The important features of this disease are enophthalmos, which was not evident. Deviation of tongue and comparatively less development of nose on the affected side were evident. Unilateral absence of maxillary teeth (first quadrant) was found in our case. Some patients present a demarcation line between normal and abnormal skin, known as “coup de sabre” (French term which means “cut of the sword”)[16] which is not seen in our case. Thinning of the ear due to atrophy of the fat around it and forward pulling of pinna of ear giving it a bat ear appearance was a manifestation registered in our patient.[1] One of the striking features in our case was absence of masseter muscle, parotid and submandibular gland of the affected side due to which patient had decreased salivation. The neurological complications, such as trigeminal neuralgia, facial paresthesia, severe headache and contralateral epilepsy can also be present,[89] but were not diagnosed in our case. Our case showed most of the classical clinical manifestations of the disease [Table 2].

Table 2

Comparison of the features seen in the syndrome with features seen in the case

Radiographically, the teeth of patients with Parry-Romberg syndrome have short roots and appear small, when compared to the uninvolved side.[1] In our case complete absence of deciduous and permanent teeth in first quadrant were noted [Figure 2].

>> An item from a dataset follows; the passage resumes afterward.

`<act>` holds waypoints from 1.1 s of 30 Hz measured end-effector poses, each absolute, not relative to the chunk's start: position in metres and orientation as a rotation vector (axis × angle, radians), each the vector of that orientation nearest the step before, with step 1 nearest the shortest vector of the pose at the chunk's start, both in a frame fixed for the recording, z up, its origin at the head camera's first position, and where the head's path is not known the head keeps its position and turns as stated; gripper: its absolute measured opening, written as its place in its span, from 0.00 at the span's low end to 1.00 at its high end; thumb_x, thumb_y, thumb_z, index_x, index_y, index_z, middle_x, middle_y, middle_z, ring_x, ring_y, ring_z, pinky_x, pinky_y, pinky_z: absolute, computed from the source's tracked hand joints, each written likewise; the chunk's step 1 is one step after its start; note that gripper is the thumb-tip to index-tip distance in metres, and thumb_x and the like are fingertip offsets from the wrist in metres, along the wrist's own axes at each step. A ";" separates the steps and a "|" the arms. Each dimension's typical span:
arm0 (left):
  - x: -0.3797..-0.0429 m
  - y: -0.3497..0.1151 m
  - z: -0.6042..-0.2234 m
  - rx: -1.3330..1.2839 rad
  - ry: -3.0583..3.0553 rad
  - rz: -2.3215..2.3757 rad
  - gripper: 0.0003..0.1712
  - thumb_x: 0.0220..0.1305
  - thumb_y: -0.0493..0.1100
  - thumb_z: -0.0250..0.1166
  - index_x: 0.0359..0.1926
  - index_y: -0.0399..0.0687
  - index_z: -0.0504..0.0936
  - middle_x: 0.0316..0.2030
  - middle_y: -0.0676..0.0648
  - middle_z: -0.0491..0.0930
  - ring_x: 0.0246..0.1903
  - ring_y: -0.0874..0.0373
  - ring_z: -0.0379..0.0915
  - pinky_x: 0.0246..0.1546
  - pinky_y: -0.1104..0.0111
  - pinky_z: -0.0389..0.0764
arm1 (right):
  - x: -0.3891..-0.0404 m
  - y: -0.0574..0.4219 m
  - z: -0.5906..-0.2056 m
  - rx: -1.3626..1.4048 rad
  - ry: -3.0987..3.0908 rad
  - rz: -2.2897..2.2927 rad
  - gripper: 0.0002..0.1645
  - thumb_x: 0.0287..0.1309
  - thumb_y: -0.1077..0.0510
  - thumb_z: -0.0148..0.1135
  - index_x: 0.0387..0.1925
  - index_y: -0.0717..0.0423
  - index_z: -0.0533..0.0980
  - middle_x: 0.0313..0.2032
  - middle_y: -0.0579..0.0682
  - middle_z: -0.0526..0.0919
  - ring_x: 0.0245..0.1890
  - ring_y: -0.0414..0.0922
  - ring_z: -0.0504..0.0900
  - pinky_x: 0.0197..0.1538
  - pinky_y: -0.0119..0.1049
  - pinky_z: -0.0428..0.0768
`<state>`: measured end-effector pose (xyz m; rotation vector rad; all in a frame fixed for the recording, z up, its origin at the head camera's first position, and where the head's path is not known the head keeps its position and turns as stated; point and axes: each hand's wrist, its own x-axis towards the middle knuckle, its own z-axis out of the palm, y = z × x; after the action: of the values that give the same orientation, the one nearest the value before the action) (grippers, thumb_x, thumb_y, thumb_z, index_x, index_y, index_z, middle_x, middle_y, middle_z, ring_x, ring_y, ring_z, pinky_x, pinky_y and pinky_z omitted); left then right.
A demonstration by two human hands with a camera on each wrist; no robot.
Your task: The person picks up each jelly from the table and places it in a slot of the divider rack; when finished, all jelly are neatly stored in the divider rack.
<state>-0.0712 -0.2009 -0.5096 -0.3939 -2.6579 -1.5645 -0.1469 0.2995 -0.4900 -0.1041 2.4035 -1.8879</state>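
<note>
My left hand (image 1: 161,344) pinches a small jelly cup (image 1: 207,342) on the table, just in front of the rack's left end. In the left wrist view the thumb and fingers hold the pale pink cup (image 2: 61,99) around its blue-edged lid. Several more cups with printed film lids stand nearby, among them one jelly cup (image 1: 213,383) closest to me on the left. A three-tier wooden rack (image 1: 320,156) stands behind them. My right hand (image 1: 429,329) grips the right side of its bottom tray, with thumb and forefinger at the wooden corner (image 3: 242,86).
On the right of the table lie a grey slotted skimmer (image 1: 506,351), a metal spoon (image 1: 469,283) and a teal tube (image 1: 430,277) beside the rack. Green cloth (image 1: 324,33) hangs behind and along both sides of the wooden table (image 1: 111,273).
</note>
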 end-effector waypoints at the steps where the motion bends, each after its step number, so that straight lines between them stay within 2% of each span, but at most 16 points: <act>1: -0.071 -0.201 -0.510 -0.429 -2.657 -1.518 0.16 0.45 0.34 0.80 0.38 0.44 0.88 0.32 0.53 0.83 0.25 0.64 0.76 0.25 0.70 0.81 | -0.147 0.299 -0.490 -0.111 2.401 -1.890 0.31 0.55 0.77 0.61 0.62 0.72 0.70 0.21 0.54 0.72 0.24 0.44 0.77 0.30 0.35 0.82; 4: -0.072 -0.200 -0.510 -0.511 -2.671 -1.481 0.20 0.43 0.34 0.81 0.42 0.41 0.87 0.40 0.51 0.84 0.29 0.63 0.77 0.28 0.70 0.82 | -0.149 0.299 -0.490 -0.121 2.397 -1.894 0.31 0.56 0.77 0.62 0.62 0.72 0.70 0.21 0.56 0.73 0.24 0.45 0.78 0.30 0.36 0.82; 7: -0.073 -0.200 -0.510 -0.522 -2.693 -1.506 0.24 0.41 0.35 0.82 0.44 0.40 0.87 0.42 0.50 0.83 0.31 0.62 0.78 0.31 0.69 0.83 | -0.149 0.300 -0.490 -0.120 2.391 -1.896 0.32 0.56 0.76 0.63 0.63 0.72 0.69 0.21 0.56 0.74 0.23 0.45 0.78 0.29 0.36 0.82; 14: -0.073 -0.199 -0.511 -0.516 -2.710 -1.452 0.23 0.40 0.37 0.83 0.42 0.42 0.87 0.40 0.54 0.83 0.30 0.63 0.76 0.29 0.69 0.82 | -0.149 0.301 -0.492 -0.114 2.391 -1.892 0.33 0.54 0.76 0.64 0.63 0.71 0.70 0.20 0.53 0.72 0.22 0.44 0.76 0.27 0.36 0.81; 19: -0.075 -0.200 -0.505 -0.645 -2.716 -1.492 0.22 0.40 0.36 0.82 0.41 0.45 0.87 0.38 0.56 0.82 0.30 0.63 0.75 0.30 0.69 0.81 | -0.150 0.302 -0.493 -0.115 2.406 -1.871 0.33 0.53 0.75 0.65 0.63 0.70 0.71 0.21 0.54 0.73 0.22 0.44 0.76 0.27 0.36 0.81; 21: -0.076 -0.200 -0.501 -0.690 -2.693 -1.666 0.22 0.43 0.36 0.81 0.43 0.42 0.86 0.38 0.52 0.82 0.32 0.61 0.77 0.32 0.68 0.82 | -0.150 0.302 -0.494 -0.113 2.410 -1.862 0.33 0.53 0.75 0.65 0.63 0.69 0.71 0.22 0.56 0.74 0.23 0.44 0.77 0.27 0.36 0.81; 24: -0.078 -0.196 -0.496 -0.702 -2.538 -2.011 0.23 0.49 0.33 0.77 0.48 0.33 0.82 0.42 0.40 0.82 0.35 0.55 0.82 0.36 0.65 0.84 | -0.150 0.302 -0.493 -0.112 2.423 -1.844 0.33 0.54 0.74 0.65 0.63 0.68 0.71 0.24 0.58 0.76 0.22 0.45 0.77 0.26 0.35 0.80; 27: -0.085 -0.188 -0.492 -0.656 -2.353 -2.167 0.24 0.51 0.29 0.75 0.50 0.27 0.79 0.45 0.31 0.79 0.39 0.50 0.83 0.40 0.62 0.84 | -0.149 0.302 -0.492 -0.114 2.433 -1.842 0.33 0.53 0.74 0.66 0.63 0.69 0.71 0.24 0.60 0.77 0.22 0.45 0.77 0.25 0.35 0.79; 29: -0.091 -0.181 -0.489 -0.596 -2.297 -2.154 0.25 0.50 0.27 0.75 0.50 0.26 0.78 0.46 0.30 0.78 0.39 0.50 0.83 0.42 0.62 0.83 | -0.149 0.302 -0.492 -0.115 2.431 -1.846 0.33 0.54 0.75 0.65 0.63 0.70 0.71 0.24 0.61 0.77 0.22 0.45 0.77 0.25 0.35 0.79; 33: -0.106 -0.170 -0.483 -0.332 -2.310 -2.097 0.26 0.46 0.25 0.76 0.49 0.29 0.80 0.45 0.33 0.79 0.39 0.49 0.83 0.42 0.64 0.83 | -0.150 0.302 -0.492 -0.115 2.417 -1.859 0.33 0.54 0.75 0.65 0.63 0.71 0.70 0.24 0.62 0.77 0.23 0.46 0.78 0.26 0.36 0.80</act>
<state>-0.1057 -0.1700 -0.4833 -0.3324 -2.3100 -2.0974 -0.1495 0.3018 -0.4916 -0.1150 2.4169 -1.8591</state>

The treatment is usually based on reposition of adipose tissue that was lost due to atrophy. Autogenous fat grafts, cartilage grafts, silicon injections and prostheses, bovine collagen and inorganic implants are some alternatives to aesthetic correction of the atrophy.[10] The treatment modalities mentioned, resolve just momentarily the good appearance, whereas all the structure projected in the cosmetic surgery is lost with time, due to gravity action, and the patient usually requires new intervention.[1] Pan-facial volumization with autologous fat is an excellent tool for replacing volume and restoring contour to the aging face.[11] Our patient was suggested a treatment using alloplastic implants to improve the facial appearance, but could not undergo the treatment due to financial and logistical reasons.

CONCLUSION

Parry-Romberg syndrome is an uncommon condition, which manifests as atrophy of one side of the face. In most cases, Parry-Romberg syndrome appears to occur randomly for unknown reasons. The pathophysiology of the syndrome remains unknown. There is no definitive treatment for this condition but an attempt to use restorative plastic surgery which includes fat or silicone implants, flap/pedicle grafts, or bone implants can be done to improve facial disfigurement.